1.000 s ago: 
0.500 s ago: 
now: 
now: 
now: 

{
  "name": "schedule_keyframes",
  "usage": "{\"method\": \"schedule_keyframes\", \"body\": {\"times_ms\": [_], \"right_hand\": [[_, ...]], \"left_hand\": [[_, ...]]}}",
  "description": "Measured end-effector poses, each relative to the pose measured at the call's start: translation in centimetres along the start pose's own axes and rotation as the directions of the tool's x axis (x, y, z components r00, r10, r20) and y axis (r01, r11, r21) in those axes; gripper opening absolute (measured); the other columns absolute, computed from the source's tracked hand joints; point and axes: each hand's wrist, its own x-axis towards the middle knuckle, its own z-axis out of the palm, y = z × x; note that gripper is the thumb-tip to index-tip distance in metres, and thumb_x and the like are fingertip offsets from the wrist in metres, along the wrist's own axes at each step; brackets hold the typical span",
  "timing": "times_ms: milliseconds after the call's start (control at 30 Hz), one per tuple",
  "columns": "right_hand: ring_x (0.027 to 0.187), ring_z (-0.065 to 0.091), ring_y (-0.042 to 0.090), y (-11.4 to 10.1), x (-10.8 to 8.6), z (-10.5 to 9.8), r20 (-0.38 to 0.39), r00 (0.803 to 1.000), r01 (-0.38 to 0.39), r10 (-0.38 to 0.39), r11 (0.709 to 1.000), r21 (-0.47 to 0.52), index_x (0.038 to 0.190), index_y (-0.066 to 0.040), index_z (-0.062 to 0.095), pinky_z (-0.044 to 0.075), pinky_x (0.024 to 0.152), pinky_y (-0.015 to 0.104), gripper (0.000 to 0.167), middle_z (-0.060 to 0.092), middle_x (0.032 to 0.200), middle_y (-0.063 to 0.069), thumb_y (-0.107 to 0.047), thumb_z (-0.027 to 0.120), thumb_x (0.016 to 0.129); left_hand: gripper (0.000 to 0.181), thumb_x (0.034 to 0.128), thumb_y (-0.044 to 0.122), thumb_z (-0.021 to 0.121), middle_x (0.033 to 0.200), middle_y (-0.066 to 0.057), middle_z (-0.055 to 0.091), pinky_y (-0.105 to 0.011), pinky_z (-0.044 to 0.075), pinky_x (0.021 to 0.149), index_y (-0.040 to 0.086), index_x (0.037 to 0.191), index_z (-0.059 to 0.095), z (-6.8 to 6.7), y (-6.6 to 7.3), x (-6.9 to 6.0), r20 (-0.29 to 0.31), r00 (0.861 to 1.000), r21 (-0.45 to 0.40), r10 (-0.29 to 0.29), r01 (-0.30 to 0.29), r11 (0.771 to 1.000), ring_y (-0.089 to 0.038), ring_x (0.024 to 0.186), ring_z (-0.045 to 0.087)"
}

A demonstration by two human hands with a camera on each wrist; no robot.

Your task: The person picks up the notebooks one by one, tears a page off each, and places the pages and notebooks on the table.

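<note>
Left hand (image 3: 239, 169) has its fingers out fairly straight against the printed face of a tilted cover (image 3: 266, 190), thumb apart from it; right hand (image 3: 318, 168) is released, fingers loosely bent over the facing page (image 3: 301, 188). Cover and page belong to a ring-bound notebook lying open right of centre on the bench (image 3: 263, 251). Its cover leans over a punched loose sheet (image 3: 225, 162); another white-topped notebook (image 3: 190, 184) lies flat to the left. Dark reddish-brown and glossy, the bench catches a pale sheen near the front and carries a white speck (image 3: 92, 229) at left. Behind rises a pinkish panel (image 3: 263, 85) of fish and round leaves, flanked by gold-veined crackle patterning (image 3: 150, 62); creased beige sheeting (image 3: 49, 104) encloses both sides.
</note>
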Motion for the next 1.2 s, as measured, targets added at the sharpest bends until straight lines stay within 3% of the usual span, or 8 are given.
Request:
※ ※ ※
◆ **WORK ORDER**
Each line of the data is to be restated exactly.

◆ **OUTPUT**
1.000 s ago: 
0.500 s ago: 
now: 
now: 
now: 

{
  "name": "schedule_keyframes",
  "usage": "{\"method\": \"schedule_keyframes\", \"body\": {\"times_ms\": [_], \"right_hand\": [[_, ...]], \"left_hand\": [[_, ...]]}}",
  "description": "Measured end-effector poses, each relative to the pose measured at the call's start: translation in centimetres along the start pose's own axes and rotation as the directions of the tool's x axis (x, y, z components r00, r10, r20) and y axis (r01, r11, r21) in those axes; gripper opening absolute (measured); the other columns absolute, computed from the source's tracked hand joints; point and axes: each hand's wrist, its own x-axis towards the middle knuckle, its own z-axis out of the palm, y = z × x; note that gripper is the thumb-tip to index-tip distance in metres, and thumb_x and the like are fingertip offsets from the wrist in metres, along the wrist's own axes at each step; brackets hold the typical span",
  "timing": "times_ms: milliseconds after the call's start (control at 30 Hz), one per tuple",
  "columns": "right_hand: ring_x (0.027 to 0.187), ring_z (-0.065 to 0.091), ring_y (-0.042 to 0.090), y (-11.4 to 10.1), x (-10.8 to 8.6), z (-10.5 to 9.8), r20 (-0.38 to 0.39), r00 (0.803 to 1.000), r01 (-0.38 to 0.39), r10 (-0.38 to 0.39), r11 (0.709 to 1.000), r21 (-0.47 to 0.52), index_x (0.038 to 0.190), index_y (-0.066 to 0.040), index_z (-0.062 to 0.095), pinky_z (-0.044 to 0.075), pinky_x (0.024 to 0.152), pinky_y (-0.015 to 0.104), gripper (0.000 to 0.167), middle_z (-0.060 to 0.092), middle_x (0.032 to 0.200), middle_y (-0.063 to 0.069), thumb_y (-0.107 to 0.047), thumb_z (-0.027 to 0.120), thumb_x (0.016 to 0.129); left_hand: gripper (0.000 to 0.181), thumb_x (0.034 to 0.128), thumb_y (-0.044 to 0.122), thumb_z (-0.021 to 0.121), middle_x (0.033 to 0.200), middle_y (-0.066 to 0.057), middle_z (-0.055 to 0.091), pinky_y (-0.105 to 0.011), pinky_z (-0.044 to 0.075), pinky_x (0.021 to 0.149), index_y (-0.040 to 0.086), index_x (0.037 to 0.191), index_z (-0.059 to 0.095), z (-6.8 to 6.7), y (-6.6 to 7.3), x (-6.9 to 6.0), r20 (-0.29 to 0.31), r00 (0.861 to 1.000), r21 (-0.45 to 0.40), r10 (-0.29 to 0.29), r01 (-0.30 to 0.29), r11 (0.771 to 1.000), ring_y (-0.089 to 0.038), ring_x (0.024 to 0.186), ring_z (-0.045 to 0.087)"
}

A demonstration by two human hands with a camera on each wrist; no robot.

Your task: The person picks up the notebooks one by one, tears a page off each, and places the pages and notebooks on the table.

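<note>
Left hand (image 3: 239, 169) has its fingers out fairly straight against the printed face of a tilted cover (image 3: 266, 190), thumb apart from it; right hand (image 3: 318, 168) is released, fingers loosely bent over the facing page (image 3: 301, 188). Cover and page belong to a ring-bound notebook lying open right of centre on the bench (image 3: 263, 251). Its cover leans over a punched loose sheet (image 3: 225, 162); another white-topped notebook (image 3: 190, 184) lies flat to the left. Dark reddish-brown and glossy, the bench catches a pale sheen near the front and carries a white speck (image 3: 92, 229) at left. Behind rises a pinkish panel (image 3: 263, 85) of fish and round leaves, flanked by gold-veined crackle patterning (image 3: 150, 62); creased beige sheeting (image 3: 49, 104) encloses both sides.
</note>
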Motion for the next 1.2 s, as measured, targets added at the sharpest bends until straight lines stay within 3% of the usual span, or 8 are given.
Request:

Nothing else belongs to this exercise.